Pass MD5 checksums through from IR to assembly/object files.
After this, getting Clang to compute the MD5 should be the last step
to supporting MD5 in the DWARF v5 line table header.
Details
Diff Detail
- Repository
- rL LLVM
Event Timeline
This was not immediately obvious to me: Why can we now have empty DIFiles?
LGTM otherwise.
llvm/lib/CodeGen/AsmPrinter/DwarfUnit.cpp | ||
---|---|---|
277 ↗ | (On Diff #129371) | do we need error handling here or is it okay to silently drop malformed input? |
The possibly empty DIFiles were previously accommodated by various getFilename() methods, for example in DebugInfoMetadata.h:
StringRef DIScope::getFilename() const { if (auto *F = getFile()) return F->getFilename(); return ""; }
I am also unclear why they can happen, but I found out the hard way that they do. Possibly only in tests, because LLParser is willing to allow many attributes to be omitted, but I got crashes before I made the same accommodation.
llvm/lib/CodeGen/AsmPrinter/DwarfUnit.cpp | ||
---|---|---|
277 ↗ | (On Diff #129371) | It would have to be malformed metadata, which is how likely? I should point out that fromHex() will actually assert if the string has non-hex digits in it, so there's a limit to how conscientious it's worth being here. |
llvm/lib/CodeGen/AsmPrinter/DwarfUnit.cpp | ||
---|---|---|
277 ↗ | (On Diff #129371) | I think I'm confused by the fact that we are converting a hex string in AsmPrinter. I would have expected that conversion to happen in the LLVM IR parser. From what sources can we get a Hex *string* here? |
Wait. I think I can answer my own question. We store the MD5 sum as a string in DIFile. I vaguely remember the discussion happening back then.
So I think what we need is to make sure the. the Verifier rejects invalid MD5 strings on DIFiles.
Could you perhaps add a check that the string matches [0-9a-z]+ (with the right amount of characters) here?
void Verifier::visitDIFile(const DIFile &N) { AssertDI(N.getTag() == dwarf::DW_TAG_file_type, "invalid tag", &N); AssertDI((N.getChecksumKind() != DIFile::CSK_None || N.getChecksum().empty()), "invalid checksum kind", &N); }
So, the checksum will come in from the front-end as a string in DIFile. It wants to be binary in the .o file. What happens in-between is maybe not optimal, but has to address a couple of considerations.
First, where is it stored and who owns the memory? As a StringRef it's not clear, but as an MD5Result it really ought to be owned by MCContext (the CodeView path does the same thing). AsmPrinter does this allocation and conversion.

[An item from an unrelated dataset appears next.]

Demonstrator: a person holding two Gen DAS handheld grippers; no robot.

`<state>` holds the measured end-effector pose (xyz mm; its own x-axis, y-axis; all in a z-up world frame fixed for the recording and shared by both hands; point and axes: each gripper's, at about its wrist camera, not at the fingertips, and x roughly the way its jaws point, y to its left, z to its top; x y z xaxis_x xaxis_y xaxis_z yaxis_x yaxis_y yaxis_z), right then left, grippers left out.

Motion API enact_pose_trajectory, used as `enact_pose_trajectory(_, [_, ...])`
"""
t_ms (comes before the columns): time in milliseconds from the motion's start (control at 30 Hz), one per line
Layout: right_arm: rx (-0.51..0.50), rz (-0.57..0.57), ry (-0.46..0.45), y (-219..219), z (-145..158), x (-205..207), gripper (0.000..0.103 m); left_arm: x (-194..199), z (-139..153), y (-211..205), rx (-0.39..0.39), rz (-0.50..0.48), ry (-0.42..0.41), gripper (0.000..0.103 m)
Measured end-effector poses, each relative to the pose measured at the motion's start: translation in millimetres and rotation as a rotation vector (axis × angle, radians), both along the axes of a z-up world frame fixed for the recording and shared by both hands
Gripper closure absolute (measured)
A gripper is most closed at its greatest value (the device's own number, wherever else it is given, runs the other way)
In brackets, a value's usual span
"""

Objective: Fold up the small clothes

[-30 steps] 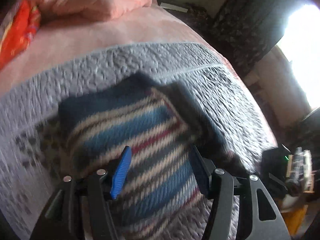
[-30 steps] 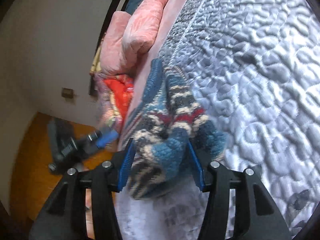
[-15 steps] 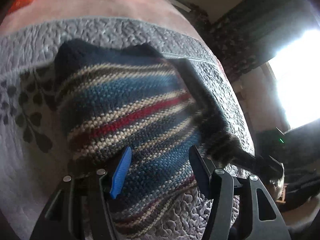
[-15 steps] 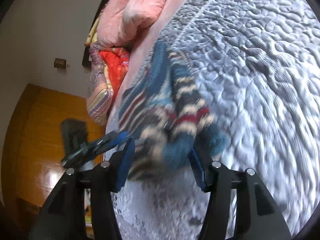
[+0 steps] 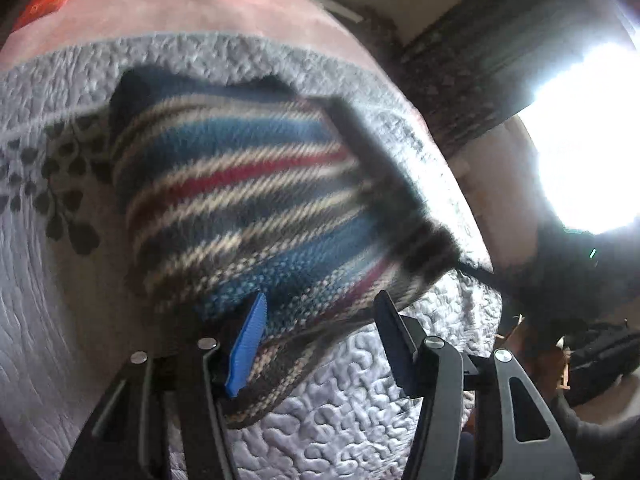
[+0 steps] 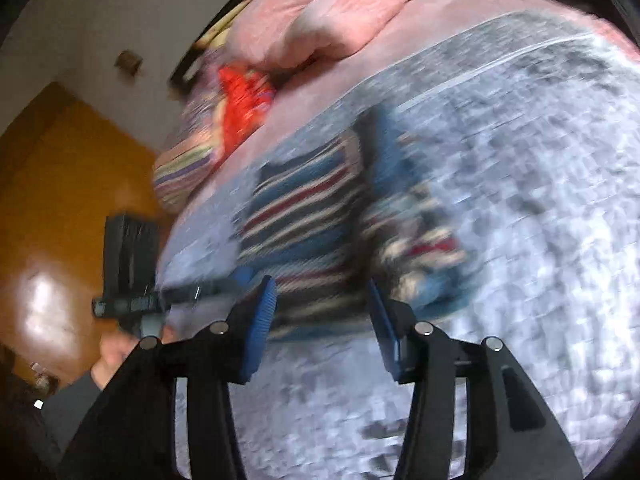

Second, from AsmPrinter it goes to "the streamer" which might be emitting an object file or might be emitting a text file, but AsmPrinter (despite its name) doesn't know which. For type and memory safety I chose to have the MC API take an MD5Result* instead of yet another StringRef. For emitting a text file, MCAsmStreamer converts it back to text, and then the AsmParser reads the text and converts it back to binary before passing it to "the (object-file) streamer." AsmParser needs to validate the string when it does this conversion. Then the object-file streamer has binary data and just emits it to the object file without any further fuss. For emitting an object-file directly, AsmPrinter passes it along as binary data and there are no additional conversions in the path.
If we have the Verifier verify the DIFile's copy of the checksum, then the initial conversion in AsmPrinter can assume it's a hex string of the correct length and avoid a bit of checking. AsmParser still needs to validate, but the direct-to-object path doesn't.
I hope that all made sense. I have to re-train my brain every time I think about the different paths through here (and it gets even more convoluted if you have to get down into the nitty-gritty of object files, which fortunately we don't have to here).
If we have the Verifier verify the DIFile's copy of the checksum, then the initial conversion in AsmPrinter can assume it's a hex string of the correct length and avoid a bit of checking. AsmParser still needs to validate, but the direct-to-object path doesn't.
Agreed.
One more nitpick, otherwise LGTM!
llvm/lib/CodeGen/AsmPrinter/DwarfCompileUnit.cpp | ||
---|---|---|
103 ↗ | (On Diff #129555) | Should this be an Optional<unsigned> parameter instead of using 0? |
Thanks! I'll commit this tomorrow.
llvm/lib/CodeGen/AsmPrinter/DwarfCompileUnit.cpp | ||
---|---|---|
103 ↗ | (On Diff #129555) | Assembler text doesn't have a way to describe line tables for multiple compilation units (like you could get with LTO), so the line tables all get mooshed into CU 0. And this parameter gets used as an array index, so it really does want to be 0 in that case. |